* What you should do
From the line containing "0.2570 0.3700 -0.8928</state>" down to the line containing "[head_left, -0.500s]", copy out the entries below exactly, both lines included, and nothing else; pictures do not belong in the copy.

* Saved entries
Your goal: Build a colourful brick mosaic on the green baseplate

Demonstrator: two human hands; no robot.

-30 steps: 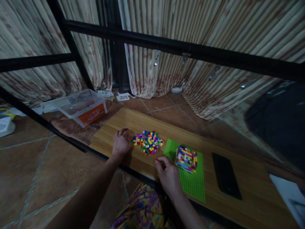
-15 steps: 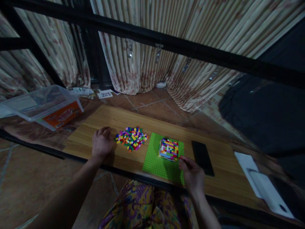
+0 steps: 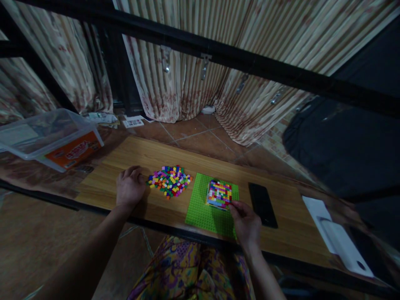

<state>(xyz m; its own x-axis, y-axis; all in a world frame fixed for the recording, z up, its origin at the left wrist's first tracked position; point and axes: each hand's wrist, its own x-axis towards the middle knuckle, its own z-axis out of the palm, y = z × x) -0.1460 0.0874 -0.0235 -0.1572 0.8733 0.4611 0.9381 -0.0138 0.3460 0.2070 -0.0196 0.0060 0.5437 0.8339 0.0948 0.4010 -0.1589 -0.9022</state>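
Note:
A bright green studded baseplate lies on the wooden board, carrying a low block built of many small coloured toy bricks. At its near right corner, my right hand has thumb and forefinger pinched together, touching or nearly touching the bricks. Whatever sits between those fingertips is too small to make out. To the left of the plate is a loose pile of small toy bricks in mixed colours. Beside that pile my left hand rests on the board with its fingers curled under; their inside is hidden.
A black phone-like slab lies right of the baseplate. Further right are a white sheet and a white oblong object. A clear plastic box with an orange label stands at the left. A dark bar crosses in front of the curtains.
My right hand has moved slightly left and in against the brick block's near right corner. My left hand keeps its place by the pile. The whole view has shifted a little.

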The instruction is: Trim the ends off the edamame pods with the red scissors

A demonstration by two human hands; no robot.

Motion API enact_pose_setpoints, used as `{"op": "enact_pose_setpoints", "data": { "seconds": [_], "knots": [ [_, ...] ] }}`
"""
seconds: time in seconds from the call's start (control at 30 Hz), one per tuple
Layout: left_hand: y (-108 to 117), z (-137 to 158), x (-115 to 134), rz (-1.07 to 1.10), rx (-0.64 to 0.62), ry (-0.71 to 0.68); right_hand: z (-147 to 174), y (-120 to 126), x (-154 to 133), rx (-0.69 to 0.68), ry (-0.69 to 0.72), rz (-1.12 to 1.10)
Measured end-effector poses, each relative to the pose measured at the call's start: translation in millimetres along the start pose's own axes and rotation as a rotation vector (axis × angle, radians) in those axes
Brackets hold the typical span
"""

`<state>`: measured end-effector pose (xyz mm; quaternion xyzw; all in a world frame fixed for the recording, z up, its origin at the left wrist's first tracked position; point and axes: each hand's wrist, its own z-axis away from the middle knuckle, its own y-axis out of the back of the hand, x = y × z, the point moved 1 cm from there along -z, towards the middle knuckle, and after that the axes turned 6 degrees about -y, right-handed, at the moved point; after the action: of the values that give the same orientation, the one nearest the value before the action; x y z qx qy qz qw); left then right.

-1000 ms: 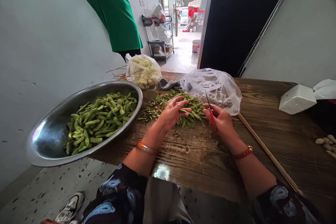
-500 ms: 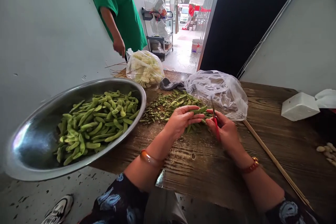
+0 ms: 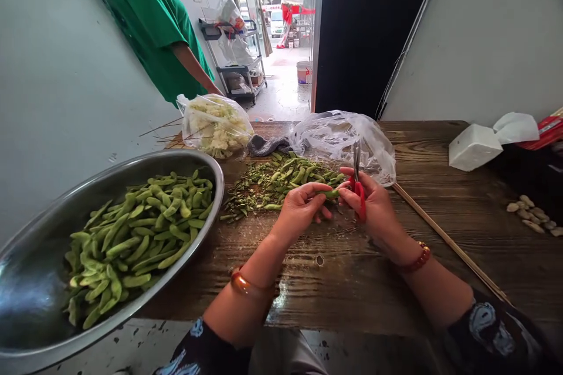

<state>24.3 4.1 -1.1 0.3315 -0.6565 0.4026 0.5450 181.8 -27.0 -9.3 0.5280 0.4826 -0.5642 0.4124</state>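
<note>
Between the thumb and fingers of my left hand (image 3: 302, 206) is a green edamame pod (image 3: 331, 193), its far end reaching toward my other hand. My right hand (image 3: 372, 202) is closed round the red handles of a pair of scissors (image 3: 358, 184), blades pointing up and away from me. The right fingertips are close to the pod's end; whether they touch it I cannot tell. Just beyond both hands lies a heap of pods and trimmed bits (image 3: 281, 179) on the wooden table (image 3: 343, 287). A large metal basin (image 3: 219, 187) full of edamame pods (image 3: 145, 234) stands at my left.
A bag of cauliflower (image 3: 217, 126), a grey cloth (image 3: 268, 145) and a crumpled plastic bag (image 3: 347, 135) lie at the back. Thin sticks (image 3: 448, 240), a tissue pack (image 3: 474, 147) and peanuts (image 3: 532, 214) are on the right. A person in green (image 3: 153, 23) stands beyond the table.
My view has turned right. My hands have drawn closer together around the pod, and the scissors now point more upright. The person in green has turned, with the arm now lower behind the cauliflower bag.
</note>
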Motion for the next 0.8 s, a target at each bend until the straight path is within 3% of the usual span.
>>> {"op": "enact_pose_setpoints", "data": {
  "seconds": [0.1, 0.33, 0.63, 0.8],
  "knots": [
    [-2, 0, -1, 0.006, 0.031, -0.015, -2, 2, 0, 0.026, -0.002, -0.020],
    [3, -1, 5, -0.047, 0.245, -0.108, -6, 8, 0, 0.058, -0.022, -0.064],
    [-2, 1, 1, -0.158, 0.019, -0.033, 2, 2, -11, 0.038, 0.094, 0.162],
    [0, 2, 4, -0.251, -0.051, -0.063, 2, 1, -8, -0.009, 0.041, 0.119]
  ]
}}
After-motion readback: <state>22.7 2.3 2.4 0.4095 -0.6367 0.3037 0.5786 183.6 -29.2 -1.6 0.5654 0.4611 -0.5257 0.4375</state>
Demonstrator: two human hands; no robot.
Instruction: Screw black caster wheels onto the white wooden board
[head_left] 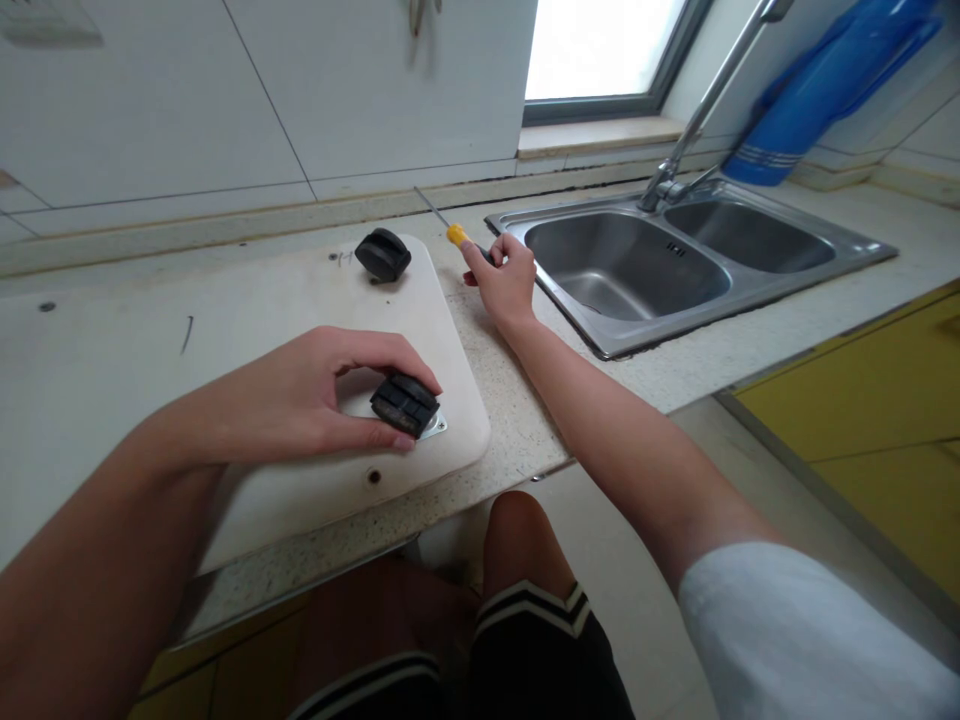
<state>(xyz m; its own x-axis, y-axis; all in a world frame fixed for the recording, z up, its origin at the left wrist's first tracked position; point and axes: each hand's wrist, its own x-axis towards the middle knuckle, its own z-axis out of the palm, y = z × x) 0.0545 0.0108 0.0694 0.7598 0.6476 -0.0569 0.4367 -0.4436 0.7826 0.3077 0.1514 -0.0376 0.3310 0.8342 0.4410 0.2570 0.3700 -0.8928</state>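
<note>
Sleeve: From my remote seat I see white cloth (810,630) filling the lower right corner of the frame, nearest the lens.
Shorts: Dark fabric with white stripes (551,660) sits at the bottom centre, below a bare knee (520,530).
Left hand: Left of centre, I have the left hand (319,395) grasping a black caster (405,405) between thumb and fingers.
Held caster: It sits near the middle of the frame, over the white board, a corner of its metal plate (436,428) showing at lower right; I cannot tell whether it is fastened.
Board: White, round-cornered and pen-marked, the panel (135,350) spans the left half of the frame, lying on a speckled counter (517,420).
Right hand: Just above centre, I have the right hand (506,280) closed around a screwdriver (455,234), yellow collar showing, shaft aimed toward the upper left.
Second caster: Another black wheel (382,255) rests on the board's far end, upper centre, apart from both hands.
Sink: Right of centre, a steel double basin (622,255) is set in the counter, its tap (667,185) behind.
Backdrop: A blue container (817,95) stands upper right; a bright window (592,45) and pale wall (187,110) close the top.
</note>
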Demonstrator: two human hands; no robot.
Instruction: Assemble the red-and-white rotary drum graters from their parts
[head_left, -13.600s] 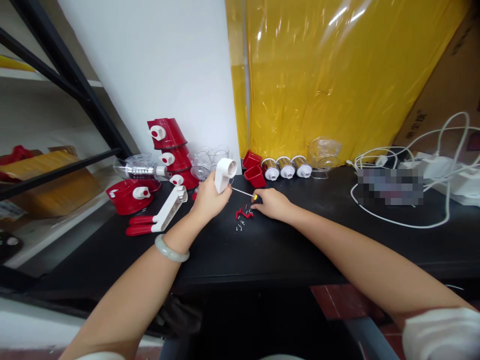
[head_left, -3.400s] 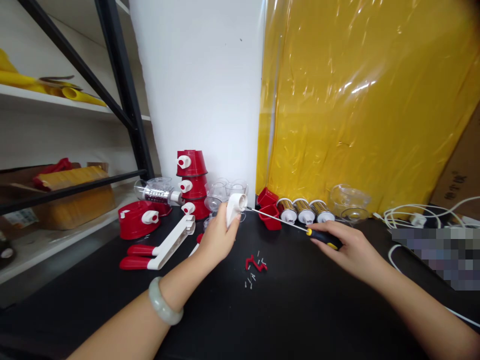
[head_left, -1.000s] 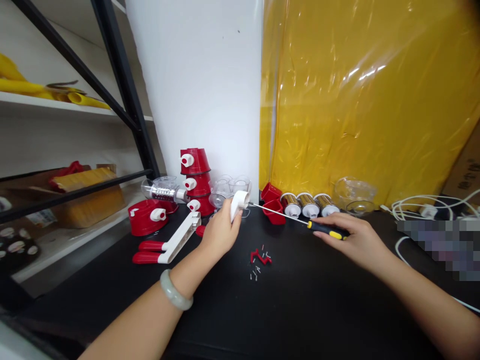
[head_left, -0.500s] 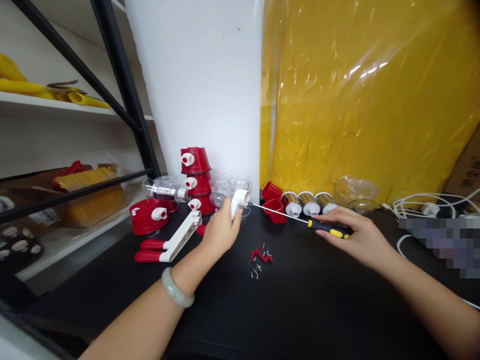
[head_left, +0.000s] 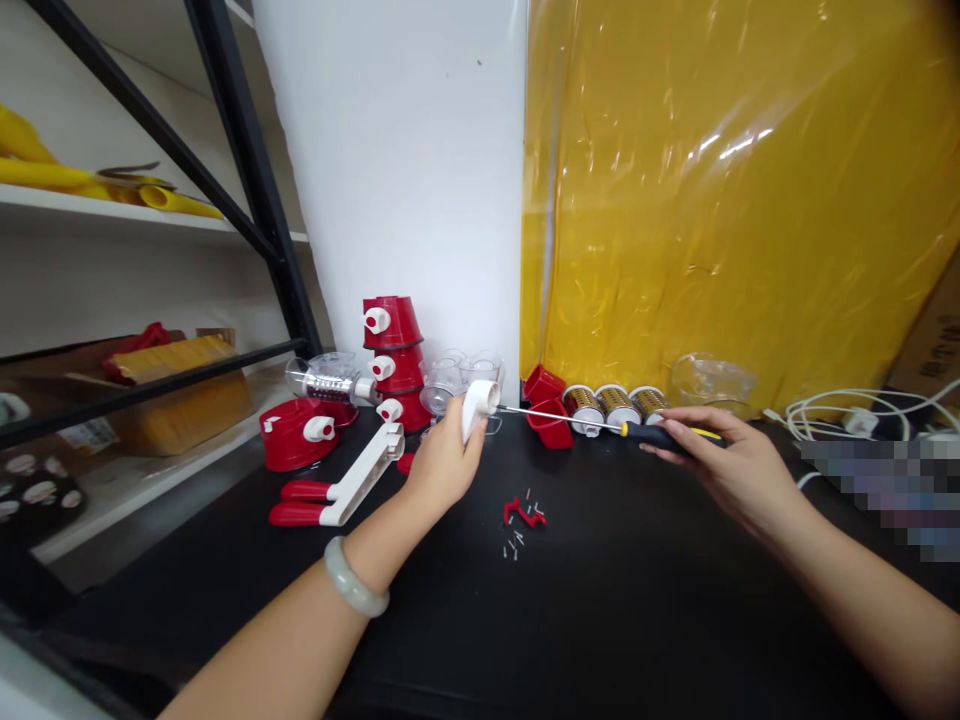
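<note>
My left hand (head_left: 442, 460) is closed round a white crank handle (head_left: 478, 405), its round end pointing right; a bit of red shows behind the hand. In my right hand (head_left: 720, 455) is a screwdriver (head_left: 660, 436) with a black and yellow grip, held between thumb and fingers. Its long shaft reaches left, and the tip meets the handle's round end; whether a screw sits there is hidden. On the black table below lie a red bent plastic piece (head_left: 534, 518) and several small screws (head_left: 514, 546).
Two more crank handles (head_left: 360, 478) with red grips lie left. Behind them are stacked red housings (head_left: 399, 368), another red housing (head_left: 289, 435) and clear plastic parts (head_left: 442, 380). Grater drums (head_left: 619, 408), red boxes (head_left: 551, 425) and white cables (head_left: 847, 410) line the back. A shelf rack (head_left: 277, 240) stands left.
My right hand has shifted slightly right and turned the screwdriver's grip, so its yellow patch now faces up. The shaft lies a little flatter. My left hand and the crank handle have hardly moved.
</note>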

* Task output
<state>(xyz m; its own x-axis, y-axis; all in a world frame fixed for the recording, z up, its origin at the left wrist's first tracked position; point and axes: each hand's wrist, its own x-axis towards the middle knuckle, its own z-axis out of the palm, y = z × x) 0.0545 0.0108 0.0694 0.7598 0.6476 -0.0569 0.4367 -0.4436 0.7826 0.3077 0.1514 -0.0376 0.3310 0.8342 0.4410 0.2570 0.3700 -0.8928</state>
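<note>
Sleeve: From my remote seat I see white cloth (810,630) filling the lower right corner of the frame, nearest the lens.
Shorts: Dark fabric with white stripes (551,660) sits at the bottom centre, below a bare knee (520,530).
Left hand: Left of centre, I have the left hand (319,395) grasping a black caster (405,405) between thumb and fingers.
Held caster: It sits near the middle of the frame, over the white board, a corner of its metal plate (436,428) showing at lower right; I cannot tell whether it is fastened.
Board: White, round-cornered and pen-marked, the panel (135,350) spans the left half of the frame, lying on a speckled counter (517,420).
Right hand: Just above centre, I have the right hand (506,280) closed around a screwdriver (455,234), yellow collar showing, shaft aimed toward the upper left.
Second caster: Another black wheel (382,255) rests on the board's far end, upper centre, apart from both hands.
Sink: Right of centre, a steel double basin (622,255) is set in the counter, its tap (667,185) behind.
Backdrop: A blue container (817,95) stands upper right; a bright window (592,45) and pale wall (187,110) close the top.
</note>
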Demonstrator: two human hands; no robot.
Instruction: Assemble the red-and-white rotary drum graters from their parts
[head_left, -13.600s] 
[head_left, -3.400s] 
[head_left, -1.000s] 
[head_left, -0.500s] 

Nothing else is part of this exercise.